Primo: successo di pubblico e di critica, sì, ma sempre numeri molto parziali rispetto alla grande platea elettorale. Bene che vada, non si raggiunge il 10 per cento. E non si tratta di essere lagnosi o disfattisti, ma, se possibile, utili realisti. Per poter dire: continuiamo così, bene, ora estendiamo le primarie ai candidati al parlamento, e, perché no, anche al programma da portare all’elettorato, con meccanismi che, sulla base di proposte già elaborate, mettano il cittadino elettore in grado di potersi esprimere con facilità e concretezza (un certo burocratismo di questa tornata elettorale ha fatto storcere il naso, ma tutto è perfettibile) sulle proposte per il governo. Sarebbe una rivoluzione, e potrebbe solo far bene per la competizione elettorale futura, per convincere i cittadini che questo è un gruppo dirigente adeguato per ricostruire il Paese.

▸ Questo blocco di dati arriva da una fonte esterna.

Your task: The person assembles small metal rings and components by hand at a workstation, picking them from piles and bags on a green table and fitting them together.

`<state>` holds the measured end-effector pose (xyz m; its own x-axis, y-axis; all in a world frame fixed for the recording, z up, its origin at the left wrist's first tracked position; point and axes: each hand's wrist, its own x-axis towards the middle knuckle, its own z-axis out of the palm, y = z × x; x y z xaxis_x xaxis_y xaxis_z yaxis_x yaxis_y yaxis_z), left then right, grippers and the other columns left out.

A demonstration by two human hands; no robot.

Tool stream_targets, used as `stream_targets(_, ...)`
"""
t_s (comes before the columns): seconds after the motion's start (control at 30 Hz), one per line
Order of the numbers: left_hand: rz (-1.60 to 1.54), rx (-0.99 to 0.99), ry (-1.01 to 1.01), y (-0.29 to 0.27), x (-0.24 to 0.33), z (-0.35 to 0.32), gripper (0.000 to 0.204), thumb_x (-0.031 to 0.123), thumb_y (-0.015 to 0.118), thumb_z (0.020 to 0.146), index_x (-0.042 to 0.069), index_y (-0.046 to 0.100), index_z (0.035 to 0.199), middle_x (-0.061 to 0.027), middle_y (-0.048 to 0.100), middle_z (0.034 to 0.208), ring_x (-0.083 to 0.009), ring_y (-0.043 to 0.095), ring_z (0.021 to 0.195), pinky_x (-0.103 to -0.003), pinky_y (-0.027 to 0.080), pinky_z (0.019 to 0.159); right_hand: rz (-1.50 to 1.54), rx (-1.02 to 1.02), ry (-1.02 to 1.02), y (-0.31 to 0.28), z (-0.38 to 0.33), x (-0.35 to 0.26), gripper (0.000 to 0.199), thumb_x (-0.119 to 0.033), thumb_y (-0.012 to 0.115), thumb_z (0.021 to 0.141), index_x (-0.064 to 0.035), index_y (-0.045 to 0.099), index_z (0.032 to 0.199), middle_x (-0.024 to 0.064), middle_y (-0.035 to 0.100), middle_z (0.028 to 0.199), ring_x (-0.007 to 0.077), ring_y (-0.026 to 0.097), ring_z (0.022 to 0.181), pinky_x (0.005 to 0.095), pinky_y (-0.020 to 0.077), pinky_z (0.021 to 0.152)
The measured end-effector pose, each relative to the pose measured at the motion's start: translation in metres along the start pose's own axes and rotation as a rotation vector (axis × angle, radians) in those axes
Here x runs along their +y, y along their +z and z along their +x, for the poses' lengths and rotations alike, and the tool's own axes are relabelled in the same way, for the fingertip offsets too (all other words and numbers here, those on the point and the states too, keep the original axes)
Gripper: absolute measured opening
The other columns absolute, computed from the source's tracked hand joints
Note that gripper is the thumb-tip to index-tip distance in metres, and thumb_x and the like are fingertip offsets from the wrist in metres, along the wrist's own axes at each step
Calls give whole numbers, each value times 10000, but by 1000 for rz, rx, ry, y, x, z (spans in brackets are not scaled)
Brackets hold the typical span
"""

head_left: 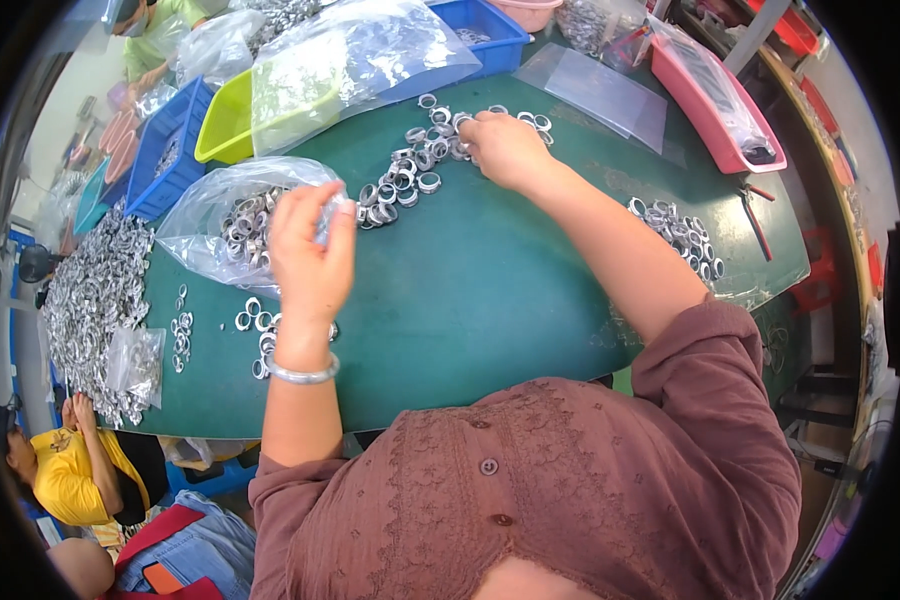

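Observation:
My left hand point(308, 255) is raised at the near right side of a clear plastic bag point(185, 235). Its thumb and fingers close on a bit of the bag's film. Inside the bag lies a heap of metal ring clamps point(250, 222). Farther off, my right hand point(510, 150) reaches onto a long, loose row of ring clamps point(402, 180) on the green table. Its bent fingers close at a clamp there; the fingertips are partly hidden. Under my left wrist lies a small group of clamps point(262, 322). Another group point(685, 238) lies beyond my right forearm.
The green table point(470, 300) carries a large heap of metal parts point(100, 310) at left. Blue point(170, 150) and lime point(225, 125) bins stand behind the bag. At right are pliers point(757, 220), a pink basket point(715, 110) and flat bags point(600, 95). Co-workers sit left and far left.

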<state>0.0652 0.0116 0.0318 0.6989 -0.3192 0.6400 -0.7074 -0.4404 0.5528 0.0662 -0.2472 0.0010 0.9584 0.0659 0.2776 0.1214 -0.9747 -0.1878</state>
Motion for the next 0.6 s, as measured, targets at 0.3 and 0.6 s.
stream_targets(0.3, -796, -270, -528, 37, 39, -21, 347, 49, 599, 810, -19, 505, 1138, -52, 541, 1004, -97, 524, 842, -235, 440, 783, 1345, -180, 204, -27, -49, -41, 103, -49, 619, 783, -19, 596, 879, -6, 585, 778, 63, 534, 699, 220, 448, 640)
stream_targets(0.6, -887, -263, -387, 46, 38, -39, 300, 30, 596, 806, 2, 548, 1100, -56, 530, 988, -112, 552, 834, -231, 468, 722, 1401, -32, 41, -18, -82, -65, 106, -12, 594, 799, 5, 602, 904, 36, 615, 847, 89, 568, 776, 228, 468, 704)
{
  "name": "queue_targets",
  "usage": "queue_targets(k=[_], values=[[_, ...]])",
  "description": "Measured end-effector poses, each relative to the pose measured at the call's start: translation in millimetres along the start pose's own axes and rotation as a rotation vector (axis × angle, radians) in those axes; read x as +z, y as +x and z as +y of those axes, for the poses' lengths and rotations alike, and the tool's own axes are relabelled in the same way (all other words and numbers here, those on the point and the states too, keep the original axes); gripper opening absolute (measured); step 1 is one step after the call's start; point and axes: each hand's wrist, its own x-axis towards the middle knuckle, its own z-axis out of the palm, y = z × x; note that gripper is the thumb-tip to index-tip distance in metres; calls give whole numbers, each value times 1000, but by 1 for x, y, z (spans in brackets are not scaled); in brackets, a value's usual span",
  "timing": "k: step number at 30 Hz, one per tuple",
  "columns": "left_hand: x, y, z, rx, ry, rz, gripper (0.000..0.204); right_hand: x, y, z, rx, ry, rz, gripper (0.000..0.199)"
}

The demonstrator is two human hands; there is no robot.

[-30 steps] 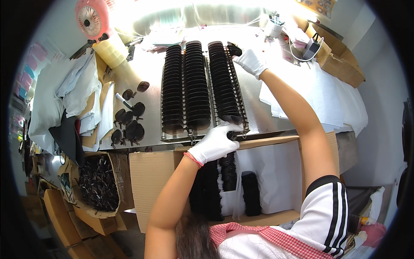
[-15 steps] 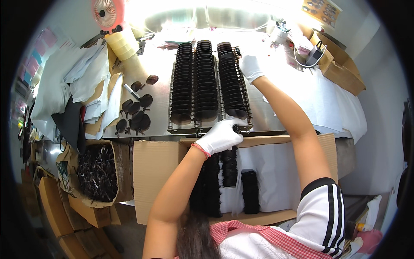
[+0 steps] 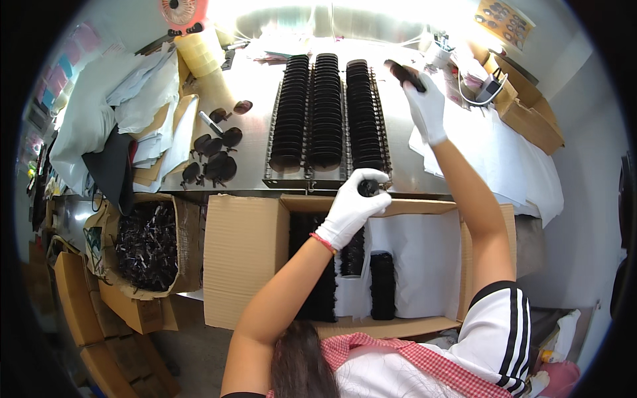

Secondo: mi sembrerebbe sbagliato se il successo, pur apprezzabile e significativo anche nei contenuti e non solo nei numeri, di Matteo Renzi, si ripercuotesse nelle dinamiche interne del PD. Non si rifacciano leadership e strategie basandole su queste percentuali. In questa scelta del 25 novembre e del prossimo 2 dicembre ha pesato molto il voto  di chi del Pd non è (come lo stesso sindaco di Firenze ha giustamente detto); e perché, allora, questo voto dovrebbe incidere nelle scelte di uno dei partiti della coalizione? Se Renzi ritiene di poter coltivare questo suo elettorato lo faccia: è solo una ricchezza. E si attrezzi per vincere il prossimo congresso del Pd. Anche a cominciare dall’influire su regole aperte o chiuse che (chi scrive ha sempre sostenuto le prime) potranno portargli più o meno benefici.

Non credo ai brogli interni, non credo ad ostacoli o boicottaggi. Questo partito ha ancora una volta testimoniato, pur con mille difficoltà, cosa può significare per questo Paese una vera democrazia. Quella che funziona attraverso i partiti, non unici e soli, anzi, ma in stretta collaborazione con le forze sociali che agiscono sul territorio e che partiti non sono.

Con partiti morti non avremmo più ma meno democrazia. E a differenza di qualcuno, questo, Matteo Renzi, sicuramente non lo vuole.